→ **DIRECTIONS**
Up to and including the line with "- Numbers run", output the records exactly as they appear.

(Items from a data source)
"""

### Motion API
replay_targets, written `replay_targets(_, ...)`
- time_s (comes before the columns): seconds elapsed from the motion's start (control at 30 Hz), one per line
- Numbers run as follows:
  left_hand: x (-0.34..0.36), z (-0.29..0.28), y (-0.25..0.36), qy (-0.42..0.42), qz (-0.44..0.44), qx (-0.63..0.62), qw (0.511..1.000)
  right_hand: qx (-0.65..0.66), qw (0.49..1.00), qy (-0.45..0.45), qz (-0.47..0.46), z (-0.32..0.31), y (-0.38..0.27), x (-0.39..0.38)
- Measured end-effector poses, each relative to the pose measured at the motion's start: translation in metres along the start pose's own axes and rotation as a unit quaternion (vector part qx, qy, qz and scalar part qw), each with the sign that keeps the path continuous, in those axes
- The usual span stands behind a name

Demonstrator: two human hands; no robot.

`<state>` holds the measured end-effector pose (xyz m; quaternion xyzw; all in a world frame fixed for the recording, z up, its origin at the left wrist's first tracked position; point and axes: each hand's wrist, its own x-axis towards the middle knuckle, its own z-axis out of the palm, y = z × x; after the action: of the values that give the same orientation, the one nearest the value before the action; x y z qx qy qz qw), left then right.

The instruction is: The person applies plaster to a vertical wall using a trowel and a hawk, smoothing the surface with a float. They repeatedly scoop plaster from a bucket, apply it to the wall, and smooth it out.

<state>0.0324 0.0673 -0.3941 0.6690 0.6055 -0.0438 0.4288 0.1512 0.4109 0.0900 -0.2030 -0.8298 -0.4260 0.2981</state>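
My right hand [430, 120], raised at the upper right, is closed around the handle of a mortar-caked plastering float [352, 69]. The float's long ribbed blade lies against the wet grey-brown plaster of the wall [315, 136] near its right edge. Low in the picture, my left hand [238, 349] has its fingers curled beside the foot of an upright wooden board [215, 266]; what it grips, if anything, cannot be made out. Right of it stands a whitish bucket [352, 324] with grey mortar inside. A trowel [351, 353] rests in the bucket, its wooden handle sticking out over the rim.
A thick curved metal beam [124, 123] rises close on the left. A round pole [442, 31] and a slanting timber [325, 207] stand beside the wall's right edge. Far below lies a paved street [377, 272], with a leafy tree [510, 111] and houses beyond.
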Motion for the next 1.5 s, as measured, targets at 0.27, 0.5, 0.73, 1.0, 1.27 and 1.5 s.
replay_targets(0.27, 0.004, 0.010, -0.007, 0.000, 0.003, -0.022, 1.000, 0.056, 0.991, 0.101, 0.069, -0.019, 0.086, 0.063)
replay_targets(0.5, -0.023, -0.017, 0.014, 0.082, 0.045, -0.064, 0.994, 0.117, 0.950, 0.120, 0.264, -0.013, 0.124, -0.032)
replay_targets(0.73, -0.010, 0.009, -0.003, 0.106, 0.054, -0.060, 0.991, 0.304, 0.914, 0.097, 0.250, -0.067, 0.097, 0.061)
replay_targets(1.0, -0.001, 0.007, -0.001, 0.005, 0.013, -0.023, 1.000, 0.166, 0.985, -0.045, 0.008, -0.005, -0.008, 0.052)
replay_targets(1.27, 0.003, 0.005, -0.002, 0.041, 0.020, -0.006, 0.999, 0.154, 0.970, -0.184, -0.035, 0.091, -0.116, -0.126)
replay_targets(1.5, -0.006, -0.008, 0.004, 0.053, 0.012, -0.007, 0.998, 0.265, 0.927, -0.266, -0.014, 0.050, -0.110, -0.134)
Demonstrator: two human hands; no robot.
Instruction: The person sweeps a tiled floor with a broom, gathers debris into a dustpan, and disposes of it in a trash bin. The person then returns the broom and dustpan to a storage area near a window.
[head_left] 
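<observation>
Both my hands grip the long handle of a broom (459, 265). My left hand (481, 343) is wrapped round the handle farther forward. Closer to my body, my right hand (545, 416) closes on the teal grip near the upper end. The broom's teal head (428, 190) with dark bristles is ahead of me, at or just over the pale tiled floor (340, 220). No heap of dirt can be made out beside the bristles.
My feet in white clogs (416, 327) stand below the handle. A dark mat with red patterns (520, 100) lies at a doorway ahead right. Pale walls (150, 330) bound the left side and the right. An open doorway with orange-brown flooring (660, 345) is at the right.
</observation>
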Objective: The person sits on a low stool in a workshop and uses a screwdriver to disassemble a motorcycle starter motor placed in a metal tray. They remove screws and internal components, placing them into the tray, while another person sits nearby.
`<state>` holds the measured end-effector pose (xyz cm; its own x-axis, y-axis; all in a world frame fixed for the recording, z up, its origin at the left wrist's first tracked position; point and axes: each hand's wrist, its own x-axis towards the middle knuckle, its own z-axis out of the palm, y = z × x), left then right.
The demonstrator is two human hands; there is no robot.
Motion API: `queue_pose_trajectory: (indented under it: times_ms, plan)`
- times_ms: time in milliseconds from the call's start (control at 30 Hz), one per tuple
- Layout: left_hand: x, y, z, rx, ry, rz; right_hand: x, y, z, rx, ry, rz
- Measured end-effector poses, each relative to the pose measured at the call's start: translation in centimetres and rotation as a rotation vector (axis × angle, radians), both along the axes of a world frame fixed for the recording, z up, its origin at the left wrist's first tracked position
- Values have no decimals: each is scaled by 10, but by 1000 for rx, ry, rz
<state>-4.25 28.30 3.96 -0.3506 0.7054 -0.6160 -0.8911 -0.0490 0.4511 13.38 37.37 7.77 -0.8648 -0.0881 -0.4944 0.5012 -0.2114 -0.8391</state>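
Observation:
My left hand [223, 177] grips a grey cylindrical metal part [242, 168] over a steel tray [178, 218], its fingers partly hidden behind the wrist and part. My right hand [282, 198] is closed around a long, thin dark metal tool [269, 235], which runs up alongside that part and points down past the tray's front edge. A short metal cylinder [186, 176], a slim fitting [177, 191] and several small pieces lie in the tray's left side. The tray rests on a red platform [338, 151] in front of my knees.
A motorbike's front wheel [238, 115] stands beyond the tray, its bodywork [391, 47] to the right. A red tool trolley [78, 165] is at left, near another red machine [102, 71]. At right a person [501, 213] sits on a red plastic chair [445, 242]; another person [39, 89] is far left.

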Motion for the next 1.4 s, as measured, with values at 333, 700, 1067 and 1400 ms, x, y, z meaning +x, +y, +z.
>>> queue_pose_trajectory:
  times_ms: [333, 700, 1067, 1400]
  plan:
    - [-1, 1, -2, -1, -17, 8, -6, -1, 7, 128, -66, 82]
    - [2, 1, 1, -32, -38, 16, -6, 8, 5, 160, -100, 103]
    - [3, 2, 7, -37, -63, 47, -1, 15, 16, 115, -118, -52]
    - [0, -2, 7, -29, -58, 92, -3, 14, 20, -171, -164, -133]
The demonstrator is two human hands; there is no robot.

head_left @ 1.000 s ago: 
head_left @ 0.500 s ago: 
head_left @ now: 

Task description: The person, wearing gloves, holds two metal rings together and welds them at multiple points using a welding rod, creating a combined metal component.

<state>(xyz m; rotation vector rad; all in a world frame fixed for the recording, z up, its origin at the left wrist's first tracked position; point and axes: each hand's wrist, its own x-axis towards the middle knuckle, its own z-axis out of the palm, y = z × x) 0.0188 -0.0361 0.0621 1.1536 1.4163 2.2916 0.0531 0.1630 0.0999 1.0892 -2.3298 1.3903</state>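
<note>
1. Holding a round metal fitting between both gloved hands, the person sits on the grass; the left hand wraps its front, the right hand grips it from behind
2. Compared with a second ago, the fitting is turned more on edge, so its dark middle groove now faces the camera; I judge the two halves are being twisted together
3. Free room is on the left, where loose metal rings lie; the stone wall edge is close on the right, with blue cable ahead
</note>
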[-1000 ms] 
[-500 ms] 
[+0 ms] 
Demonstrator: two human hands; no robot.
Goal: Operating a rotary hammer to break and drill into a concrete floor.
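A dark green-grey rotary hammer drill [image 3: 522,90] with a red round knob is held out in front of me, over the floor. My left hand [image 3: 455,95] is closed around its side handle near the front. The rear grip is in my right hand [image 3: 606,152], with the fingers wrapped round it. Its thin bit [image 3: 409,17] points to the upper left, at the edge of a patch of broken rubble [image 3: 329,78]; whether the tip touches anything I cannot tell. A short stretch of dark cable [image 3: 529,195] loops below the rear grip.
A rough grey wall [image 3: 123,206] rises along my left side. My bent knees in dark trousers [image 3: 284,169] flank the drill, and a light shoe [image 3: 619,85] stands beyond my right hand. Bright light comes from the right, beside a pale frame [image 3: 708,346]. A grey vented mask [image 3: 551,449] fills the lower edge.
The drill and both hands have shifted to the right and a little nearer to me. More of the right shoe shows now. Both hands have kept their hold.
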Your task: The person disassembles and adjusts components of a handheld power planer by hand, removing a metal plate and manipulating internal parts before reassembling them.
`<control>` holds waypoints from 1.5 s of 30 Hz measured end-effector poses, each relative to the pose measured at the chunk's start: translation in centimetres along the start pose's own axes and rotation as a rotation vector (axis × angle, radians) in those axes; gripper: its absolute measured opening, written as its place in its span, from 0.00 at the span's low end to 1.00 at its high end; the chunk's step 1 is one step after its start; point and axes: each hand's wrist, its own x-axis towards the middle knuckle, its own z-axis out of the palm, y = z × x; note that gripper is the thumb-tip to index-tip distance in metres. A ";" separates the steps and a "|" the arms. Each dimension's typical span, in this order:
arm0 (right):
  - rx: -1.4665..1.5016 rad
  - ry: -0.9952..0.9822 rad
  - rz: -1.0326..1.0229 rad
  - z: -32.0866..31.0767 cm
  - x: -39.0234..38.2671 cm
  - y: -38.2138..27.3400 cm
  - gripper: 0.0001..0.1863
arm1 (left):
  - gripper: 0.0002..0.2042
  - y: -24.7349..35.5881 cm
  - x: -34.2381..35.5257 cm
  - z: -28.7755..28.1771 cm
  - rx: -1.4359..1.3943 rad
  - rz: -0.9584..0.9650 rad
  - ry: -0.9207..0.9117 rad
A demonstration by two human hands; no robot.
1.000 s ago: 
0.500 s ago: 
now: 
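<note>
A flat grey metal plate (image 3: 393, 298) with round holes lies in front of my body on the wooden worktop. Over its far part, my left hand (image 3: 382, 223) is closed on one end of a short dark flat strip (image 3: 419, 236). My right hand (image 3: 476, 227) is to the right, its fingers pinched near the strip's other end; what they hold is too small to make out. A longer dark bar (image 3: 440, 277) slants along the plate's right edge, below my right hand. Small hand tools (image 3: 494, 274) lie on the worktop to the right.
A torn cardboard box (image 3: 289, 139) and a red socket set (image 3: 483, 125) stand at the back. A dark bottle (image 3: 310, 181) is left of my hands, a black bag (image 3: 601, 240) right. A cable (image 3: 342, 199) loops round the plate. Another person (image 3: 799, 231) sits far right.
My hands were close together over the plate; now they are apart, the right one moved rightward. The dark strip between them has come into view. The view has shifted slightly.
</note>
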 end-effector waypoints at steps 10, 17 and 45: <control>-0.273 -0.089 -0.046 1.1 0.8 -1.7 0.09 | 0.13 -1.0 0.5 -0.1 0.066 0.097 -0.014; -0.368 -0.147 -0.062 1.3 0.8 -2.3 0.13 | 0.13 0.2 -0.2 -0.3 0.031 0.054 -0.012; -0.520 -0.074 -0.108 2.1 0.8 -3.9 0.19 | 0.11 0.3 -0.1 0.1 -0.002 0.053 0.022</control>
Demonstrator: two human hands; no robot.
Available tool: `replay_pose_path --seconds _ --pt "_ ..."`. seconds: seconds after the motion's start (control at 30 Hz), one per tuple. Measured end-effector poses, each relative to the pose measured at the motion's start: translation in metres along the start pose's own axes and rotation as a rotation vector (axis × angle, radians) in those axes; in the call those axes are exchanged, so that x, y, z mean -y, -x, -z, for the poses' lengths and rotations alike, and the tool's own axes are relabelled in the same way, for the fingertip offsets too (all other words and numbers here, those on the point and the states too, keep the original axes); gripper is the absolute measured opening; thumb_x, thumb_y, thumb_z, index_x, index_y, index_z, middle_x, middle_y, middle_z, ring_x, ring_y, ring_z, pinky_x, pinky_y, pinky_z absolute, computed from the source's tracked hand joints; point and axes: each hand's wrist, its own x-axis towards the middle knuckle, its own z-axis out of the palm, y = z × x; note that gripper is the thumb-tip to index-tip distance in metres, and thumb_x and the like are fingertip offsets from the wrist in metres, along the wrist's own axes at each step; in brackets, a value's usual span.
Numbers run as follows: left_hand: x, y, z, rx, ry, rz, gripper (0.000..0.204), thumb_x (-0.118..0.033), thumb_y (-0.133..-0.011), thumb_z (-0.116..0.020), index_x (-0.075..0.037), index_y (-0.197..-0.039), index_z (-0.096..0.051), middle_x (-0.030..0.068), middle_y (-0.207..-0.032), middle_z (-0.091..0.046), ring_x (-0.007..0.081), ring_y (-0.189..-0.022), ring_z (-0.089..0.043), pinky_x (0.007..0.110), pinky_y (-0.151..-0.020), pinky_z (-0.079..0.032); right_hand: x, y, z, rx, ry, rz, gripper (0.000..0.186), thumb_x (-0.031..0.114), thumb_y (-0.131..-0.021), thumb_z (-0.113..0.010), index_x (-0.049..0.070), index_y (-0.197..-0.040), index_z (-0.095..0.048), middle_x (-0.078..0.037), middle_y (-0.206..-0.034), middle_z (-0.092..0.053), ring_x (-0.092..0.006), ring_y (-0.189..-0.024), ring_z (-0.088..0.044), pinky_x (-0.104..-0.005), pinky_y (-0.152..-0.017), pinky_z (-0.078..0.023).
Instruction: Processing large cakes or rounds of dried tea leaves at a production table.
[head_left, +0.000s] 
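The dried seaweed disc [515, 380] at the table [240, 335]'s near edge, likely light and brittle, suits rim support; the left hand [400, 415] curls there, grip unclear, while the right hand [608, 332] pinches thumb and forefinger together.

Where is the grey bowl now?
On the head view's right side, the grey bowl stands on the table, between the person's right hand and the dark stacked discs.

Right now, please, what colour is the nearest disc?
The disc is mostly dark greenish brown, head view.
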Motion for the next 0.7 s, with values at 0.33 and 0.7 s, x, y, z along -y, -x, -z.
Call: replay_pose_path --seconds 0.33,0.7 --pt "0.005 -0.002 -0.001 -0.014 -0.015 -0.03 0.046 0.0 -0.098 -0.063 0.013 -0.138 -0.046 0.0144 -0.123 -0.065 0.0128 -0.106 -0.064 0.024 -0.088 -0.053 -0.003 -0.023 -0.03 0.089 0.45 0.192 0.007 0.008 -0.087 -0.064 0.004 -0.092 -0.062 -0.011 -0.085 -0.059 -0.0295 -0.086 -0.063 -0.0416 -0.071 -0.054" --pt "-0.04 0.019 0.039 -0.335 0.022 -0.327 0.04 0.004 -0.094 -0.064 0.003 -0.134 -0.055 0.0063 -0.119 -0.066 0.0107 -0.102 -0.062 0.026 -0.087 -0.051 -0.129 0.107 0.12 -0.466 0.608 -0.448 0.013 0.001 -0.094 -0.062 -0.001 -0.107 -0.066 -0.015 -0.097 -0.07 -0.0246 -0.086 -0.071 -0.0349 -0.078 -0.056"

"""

→ **YOUR SOLUTION**
### Motion API
replay_targets, written `replay_targets(_, ...)`
- time_s (comes before the columns): seconds elapsed from the motion's start (control at 30 Hz), one per line
- Numbers run as follows:

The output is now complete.